**PROBLEM DETAILS**
Starting at the line that holds "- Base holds" and stopping at the line that holds "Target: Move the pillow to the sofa", restate the records below word for word, with both of those lines included.

Data items
◇ ◇ ◇

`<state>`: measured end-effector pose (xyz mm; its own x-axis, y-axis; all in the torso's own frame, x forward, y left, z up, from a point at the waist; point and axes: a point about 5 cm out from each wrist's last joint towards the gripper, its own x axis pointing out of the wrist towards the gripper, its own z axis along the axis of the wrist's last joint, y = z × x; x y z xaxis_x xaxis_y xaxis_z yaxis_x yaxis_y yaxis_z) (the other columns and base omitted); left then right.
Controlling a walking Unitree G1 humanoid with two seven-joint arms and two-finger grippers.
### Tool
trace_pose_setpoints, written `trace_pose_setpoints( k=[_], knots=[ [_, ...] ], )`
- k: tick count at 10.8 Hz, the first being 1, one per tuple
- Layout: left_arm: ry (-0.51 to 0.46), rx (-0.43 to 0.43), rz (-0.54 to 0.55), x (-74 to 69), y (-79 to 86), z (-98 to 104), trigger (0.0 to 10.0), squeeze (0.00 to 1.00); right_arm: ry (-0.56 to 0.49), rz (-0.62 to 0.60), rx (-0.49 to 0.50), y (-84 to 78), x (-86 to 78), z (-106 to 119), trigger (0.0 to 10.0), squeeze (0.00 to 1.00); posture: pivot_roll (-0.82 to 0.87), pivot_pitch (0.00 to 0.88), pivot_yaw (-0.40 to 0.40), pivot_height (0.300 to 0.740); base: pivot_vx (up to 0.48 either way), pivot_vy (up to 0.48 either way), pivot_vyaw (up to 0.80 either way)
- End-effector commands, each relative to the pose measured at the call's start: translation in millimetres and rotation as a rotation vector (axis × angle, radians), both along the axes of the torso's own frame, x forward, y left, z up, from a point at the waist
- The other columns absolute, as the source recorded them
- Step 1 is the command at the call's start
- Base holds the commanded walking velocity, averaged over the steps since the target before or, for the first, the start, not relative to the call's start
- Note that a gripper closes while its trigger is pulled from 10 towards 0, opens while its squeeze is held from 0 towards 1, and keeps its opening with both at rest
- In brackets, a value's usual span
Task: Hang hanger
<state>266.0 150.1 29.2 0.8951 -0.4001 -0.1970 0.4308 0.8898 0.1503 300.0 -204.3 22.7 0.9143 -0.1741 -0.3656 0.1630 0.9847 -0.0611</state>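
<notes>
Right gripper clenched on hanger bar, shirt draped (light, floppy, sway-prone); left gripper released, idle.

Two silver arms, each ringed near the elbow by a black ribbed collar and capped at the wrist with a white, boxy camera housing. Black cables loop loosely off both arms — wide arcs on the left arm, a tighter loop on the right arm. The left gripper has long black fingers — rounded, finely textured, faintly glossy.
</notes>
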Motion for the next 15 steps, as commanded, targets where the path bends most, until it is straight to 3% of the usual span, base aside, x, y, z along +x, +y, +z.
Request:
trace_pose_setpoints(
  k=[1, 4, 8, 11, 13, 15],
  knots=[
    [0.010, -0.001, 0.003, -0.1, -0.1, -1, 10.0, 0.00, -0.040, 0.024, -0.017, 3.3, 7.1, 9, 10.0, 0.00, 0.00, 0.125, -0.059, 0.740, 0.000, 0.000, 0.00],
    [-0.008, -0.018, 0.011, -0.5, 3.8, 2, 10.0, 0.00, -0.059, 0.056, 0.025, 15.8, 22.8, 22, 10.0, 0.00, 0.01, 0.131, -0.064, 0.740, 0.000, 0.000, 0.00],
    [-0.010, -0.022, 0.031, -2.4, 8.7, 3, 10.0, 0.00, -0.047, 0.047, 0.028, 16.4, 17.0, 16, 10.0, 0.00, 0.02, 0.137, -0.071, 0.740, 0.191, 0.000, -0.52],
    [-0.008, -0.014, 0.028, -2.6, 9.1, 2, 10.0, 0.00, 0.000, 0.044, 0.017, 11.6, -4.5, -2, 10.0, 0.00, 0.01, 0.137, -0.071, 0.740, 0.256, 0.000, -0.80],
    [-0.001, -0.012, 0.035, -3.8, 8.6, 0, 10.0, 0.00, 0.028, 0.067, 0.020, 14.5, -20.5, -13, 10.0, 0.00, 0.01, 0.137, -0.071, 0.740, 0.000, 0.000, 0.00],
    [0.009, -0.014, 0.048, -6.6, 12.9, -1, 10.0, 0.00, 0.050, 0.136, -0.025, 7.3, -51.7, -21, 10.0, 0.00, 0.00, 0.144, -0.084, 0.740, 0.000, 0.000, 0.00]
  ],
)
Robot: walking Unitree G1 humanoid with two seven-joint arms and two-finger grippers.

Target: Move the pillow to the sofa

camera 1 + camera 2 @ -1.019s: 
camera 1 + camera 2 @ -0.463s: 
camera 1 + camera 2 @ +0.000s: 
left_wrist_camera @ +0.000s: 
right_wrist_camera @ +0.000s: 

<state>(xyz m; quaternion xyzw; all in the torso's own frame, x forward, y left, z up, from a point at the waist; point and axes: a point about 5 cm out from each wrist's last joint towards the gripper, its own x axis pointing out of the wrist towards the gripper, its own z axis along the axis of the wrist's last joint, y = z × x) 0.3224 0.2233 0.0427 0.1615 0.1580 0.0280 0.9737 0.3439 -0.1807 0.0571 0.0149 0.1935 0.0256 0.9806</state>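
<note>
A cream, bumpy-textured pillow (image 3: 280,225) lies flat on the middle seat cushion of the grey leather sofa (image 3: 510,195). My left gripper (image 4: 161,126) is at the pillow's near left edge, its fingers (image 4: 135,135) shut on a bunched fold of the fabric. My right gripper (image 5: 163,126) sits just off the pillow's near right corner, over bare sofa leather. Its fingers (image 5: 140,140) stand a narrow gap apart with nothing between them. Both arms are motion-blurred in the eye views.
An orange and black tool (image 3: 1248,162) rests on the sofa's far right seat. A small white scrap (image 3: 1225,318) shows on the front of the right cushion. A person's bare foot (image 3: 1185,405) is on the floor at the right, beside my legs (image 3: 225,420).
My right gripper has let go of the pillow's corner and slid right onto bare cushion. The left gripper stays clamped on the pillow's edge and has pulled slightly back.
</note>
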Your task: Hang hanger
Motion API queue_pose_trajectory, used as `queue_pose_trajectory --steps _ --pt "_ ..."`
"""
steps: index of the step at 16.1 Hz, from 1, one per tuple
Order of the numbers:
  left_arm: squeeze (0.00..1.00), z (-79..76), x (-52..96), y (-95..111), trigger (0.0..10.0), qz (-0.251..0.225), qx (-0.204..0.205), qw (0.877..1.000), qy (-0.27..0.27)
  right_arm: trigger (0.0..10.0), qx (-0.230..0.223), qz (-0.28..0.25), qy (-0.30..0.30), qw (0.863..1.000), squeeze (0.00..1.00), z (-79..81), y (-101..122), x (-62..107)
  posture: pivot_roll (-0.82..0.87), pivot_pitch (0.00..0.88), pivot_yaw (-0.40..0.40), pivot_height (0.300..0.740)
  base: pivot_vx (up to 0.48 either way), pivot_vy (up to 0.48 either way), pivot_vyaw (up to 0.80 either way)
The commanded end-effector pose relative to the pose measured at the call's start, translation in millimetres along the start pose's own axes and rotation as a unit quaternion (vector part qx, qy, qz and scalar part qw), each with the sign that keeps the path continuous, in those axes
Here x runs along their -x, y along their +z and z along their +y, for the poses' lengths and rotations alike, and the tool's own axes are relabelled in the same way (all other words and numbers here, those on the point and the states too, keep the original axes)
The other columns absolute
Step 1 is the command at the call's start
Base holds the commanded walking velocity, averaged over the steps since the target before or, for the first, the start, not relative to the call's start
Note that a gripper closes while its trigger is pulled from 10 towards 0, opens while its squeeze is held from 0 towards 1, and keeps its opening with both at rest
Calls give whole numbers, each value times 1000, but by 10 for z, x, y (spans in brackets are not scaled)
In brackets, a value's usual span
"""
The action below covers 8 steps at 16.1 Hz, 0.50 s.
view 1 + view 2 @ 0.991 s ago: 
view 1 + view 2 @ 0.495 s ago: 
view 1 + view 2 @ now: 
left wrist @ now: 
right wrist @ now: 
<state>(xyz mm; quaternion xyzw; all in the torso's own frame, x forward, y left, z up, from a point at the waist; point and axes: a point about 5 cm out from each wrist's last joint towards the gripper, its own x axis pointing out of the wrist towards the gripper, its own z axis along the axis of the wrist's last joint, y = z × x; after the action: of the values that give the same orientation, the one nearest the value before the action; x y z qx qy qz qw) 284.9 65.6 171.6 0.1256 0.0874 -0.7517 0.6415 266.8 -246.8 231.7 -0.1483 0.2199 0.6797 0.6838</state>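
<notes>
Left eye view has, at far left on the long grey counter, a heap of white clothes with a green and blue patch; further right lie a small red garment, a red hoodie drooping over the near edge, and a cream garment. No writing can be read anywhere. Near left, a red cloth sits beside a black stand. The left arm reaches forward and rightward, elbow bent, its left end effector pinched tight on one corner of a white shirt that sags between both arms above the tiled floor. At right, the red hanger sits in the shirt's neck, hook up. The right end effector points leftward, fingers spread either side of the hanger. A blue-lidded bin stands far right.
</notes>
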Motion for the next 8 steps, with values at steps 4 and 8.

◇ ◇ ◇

**WRITTEN RESPONSE**
- Base holds the commanded walking velocity, averaged over the steps since the target before or, for the first, the start, not relative to the call's start
- Note that a gripper closes while its trigger is pulled from 10 towards 0, opens while its squeeze is held from 0 towards 1, and keeps its opening with both at rest
- In brackets, a value's usual span
Task: Hang hanger
<state>266.0 150.1 29.2 0.8951 -0.4001 -0.1970 0.4308 0.8898 0.1503 300.0 -204.3 22.7 0.9143 -0.1741 -0.3656 0.1630 0.9847 -0.0611</state>
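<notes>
Right gripper clenched on hanger bar, shirt draped (light, floppy, sway-prone); left gripper released, idle.

Two silver arms, each ringed near the elbow by a black ribbed collar and capped at the wrist with a white, boxy camera housing. Black cables loop loosely off both arms — wide arcs on the left arm, a tighter loop on the right arm. The left gripper has long black fingers — rounded, finely textured, faintly glossy.
</notes>
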Motion for the next 15 steps, as commanded, targets where the path bends most, until it is straight to 3% of the usual span, base aside, x, y, z along +x, +y, +z.
Request:
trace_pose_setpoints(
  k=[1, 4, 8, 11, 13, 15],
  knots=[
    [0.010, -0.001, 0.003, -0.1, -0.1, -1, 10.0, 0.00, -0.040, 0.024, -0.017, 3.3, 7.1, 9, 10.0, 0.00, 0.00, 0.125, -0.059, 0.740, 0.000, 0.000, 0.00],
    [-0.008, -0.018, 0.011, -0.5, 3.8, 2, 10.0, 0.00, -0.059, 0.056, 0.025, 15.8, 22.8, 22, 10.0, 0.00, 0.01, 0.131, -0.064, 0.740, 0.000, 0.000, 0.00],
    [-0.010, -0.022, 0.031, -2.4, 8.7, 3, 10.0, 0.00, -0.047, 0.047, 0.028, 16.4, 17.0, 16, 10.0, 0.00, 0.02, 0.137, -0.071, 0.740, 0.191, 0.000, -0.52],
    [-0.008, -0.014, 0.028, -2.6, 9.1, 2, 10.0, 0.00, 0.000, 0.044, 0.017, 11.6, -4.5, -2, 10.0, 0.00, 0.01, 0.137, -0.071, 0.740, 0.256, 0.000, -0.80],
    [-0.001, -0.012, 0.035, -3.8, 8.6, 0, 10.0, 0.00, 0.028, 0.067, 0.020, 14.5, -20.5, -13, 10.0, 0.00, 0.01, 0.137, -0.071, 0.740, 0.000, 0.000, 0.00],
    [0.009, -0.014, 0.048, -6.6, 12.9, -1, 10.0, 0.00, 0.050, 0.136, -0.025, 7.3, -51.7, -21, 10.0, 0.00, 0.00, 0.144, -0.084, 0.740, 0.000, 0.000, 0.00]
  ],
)
Robot: walking Unitree G1 humanoid with two seven-joint arms and two-finger grippers.

Target: Move the pillow to the sofa

Work on the exercise is finished.